In handling a line, rope, or other strand-like material in a hanging block of the type wherein the material is supported and guided in the groove of a sheave, a prob lem is encountered when the material is run through the block at an angle that disposes the material in a nonvertical plane as the weight of the block causes the block to assume a position in a plane that is inclined downwardly away from the plane of the material with the result that the material may run out of the sheave groove or ride on the rim of the sheave causing possible fouling of the material and damage to the sheave or other block structure. This problem is particularly significant when a block that is heavy enough to withstand a heavy and highly tensioned line must also be used to handle lighter and more lightly tensioned line, which results in a pronounced inclination of the heavy block with respect to the plane of the light line, as when a lead line is run through the block in advance of the main line.
By the present invention, the block is disposed so that the sheave will be positioned substantially in the nonvertical plane of the line so that the line will be maintained in the sheave groove for effective handling thereof without fouling or excessive wear and without regarding special or additional attachment of the block to the supporting structure.
Briefly described, the block of the present invention includes a frame, a sheave mounted on the frame, a link member pivotally attached to the frame, means for pivotally attaching the link member to a supporting structure for pivotal suspension of the frame and sheave, and means mounted on the block for disposing the sheave substantially in the non-vertical plane of a line tensioned in the block.

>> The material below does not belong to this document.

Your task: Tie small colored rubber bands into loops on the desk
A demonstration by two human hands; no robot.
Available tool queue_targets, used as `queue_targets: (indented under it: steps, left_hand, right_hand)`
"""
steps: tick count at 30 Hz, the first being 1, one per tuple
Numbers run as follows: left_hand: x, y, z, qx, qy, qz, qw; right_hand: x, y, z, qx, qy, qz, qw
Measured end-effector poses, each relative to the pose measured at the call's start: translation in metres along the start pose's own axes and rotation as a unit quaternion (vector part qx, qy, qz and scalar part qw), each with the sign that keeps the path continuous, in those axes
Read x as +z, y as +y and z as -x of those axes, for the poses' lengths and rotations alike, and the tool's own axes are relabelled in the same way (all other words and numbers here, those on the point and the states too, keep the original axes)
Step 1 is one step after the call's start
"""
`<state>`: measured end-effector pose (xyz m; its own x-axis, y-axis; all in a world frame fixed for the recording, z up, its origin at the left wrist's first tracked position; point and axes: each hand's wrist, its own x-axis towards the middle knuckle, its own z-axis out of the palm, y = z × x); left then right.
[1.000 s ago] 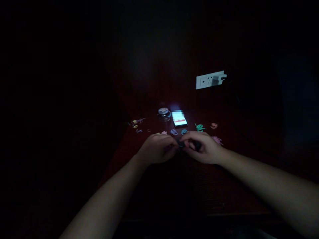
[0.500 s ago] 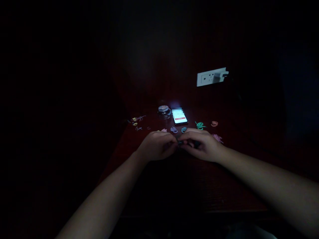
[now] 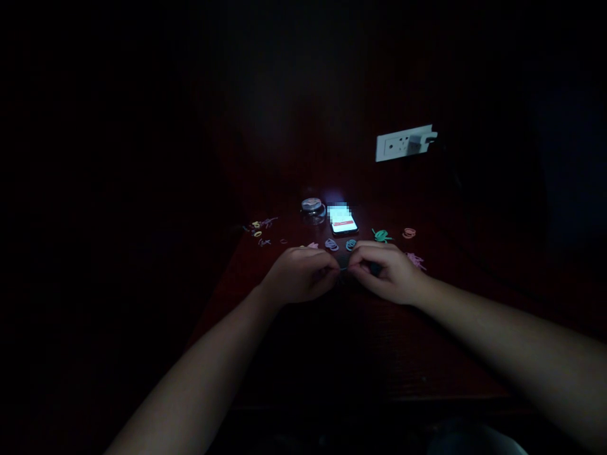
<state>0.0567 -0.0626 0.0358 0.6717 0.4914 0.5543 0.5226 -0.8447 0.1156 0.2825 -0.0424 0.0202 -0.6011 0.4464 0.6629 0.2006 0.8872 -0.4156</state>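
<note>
My left hand [image 3: 302, 275] and my right hand [image 3: 389, 273] meet over the dark red table, each closed in a pinch. Between the fingertips runs a thin bluish rubber band [image 3: 344, 269], with an end in each pinch. The dim light hides its details. Just beyond my hands lie small piles of bands: purple ones [image 3: 331, 244], blue ones [image 3: 351, 244], and pink ones [image 3: 313, 246] partly behind my left hand. Green bands [image 3: 381, 236], orange bands [image 3: 409, 233] and a pinkish-purple heap [image 3: 416, 261] lie around my right hand.
A lit phone [image 3: 344, 219] lies behind the piles, beside a clear lidded jar [image 3: 313, 212]. Yellow and dark bands [image 3: 257, 231] are scattered at the far left of the table [image 3: 403, 354]. A white socket plate [image 3: 397, 145] with a plug is on the wall.
The fingertips have drawn slightly apart, my right hand shifting a little right, so the band now shows as a thin line between them. The view has tilted slightly.
</note>
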Motion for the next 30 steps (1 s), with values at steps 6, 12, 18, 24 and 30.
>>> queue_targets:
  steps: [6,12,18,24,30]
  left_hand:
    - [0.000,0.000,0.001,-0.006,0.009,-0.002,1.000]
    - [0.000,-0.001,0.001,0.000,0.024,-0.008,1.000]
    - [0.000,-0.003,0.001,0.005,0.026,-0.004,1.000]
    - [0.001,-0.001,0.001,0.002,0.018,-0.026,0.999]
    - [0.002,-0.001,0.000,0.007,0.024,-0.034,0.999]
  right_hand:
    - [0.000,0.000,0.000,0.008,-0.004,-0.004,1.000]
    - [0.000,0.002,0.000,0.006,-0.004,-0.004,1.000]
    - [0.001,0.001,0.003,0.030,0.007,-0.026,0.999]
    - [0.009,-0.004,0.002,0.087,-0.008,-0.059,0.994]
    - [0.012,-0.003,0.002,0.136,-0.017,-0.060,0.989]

In the preferred embodiment of the present invention, the sheave disposing means includes a tension spring that is attached to and extends between the frame and the link member, to which it is attached at an arm that is rigidly fixed to the link member and extends upwardly therefrom when the line is tensioned in the sheave to dispose the tension spring above the sheave when the line is tensioned in the block so that the spring will pull the frame and sheave upwardly about the pivot connection with the link member into the plane of the line. This disposition of the tension spring also functions to position the link member and frame initially at opposite inclinations to a vertical hanging disposition so that the sheave will be initially inclined to facilitate engagement. of the line in the sheave during initial tensioning of the line.
The various features and advantages of the present invention are incorporated in the preferred embodiment that is described in detail hereinbelow and illustrated in the accompanying drawings, in which:
FIG. I is an elevational view of an electrical transmission line tower to which blocks according to the preferred embodiment of the present invention are attached for stringing of electrical conductors;
FIG. 2 is an elevational view of the block illustrating at the right in FIG. 1 and showing it in its initial position prior to the tensioning of a line therein;
FIG. 3 is an elevational view of the block illustrated at the left in FIG. 1 with a line tensioned therein;
FIG. 4 is an elevational view of the block of FIG. 2 with a line tensioned therein to a lesser tension than the line of FIG. 3; and
FIG. 5 is a side elevational view of the block of FIG. 2.
In the embodiment illustrated, blocks 10 of the present invention are mounted on an electrical transmission line tower T for supporting and guiding the stringing of electrical conductors C at a location where a change in direction is being made in the extent of the line to follow a particular right-of-way path with the result that the conductors C will be strung in non-vertical planes, such as the horizontal planes shown in the figures.
This stringing operation starts with the stringing under relatively light tension of light lead lines L through a sequence of blocks 10 at spaced towers T. The lead lines L are then used to draw heavier pulling lines P through the system of towers T, which pulling lines P are in turn used to pull the relatively heavy conductors C through the system under relatively heavy tension.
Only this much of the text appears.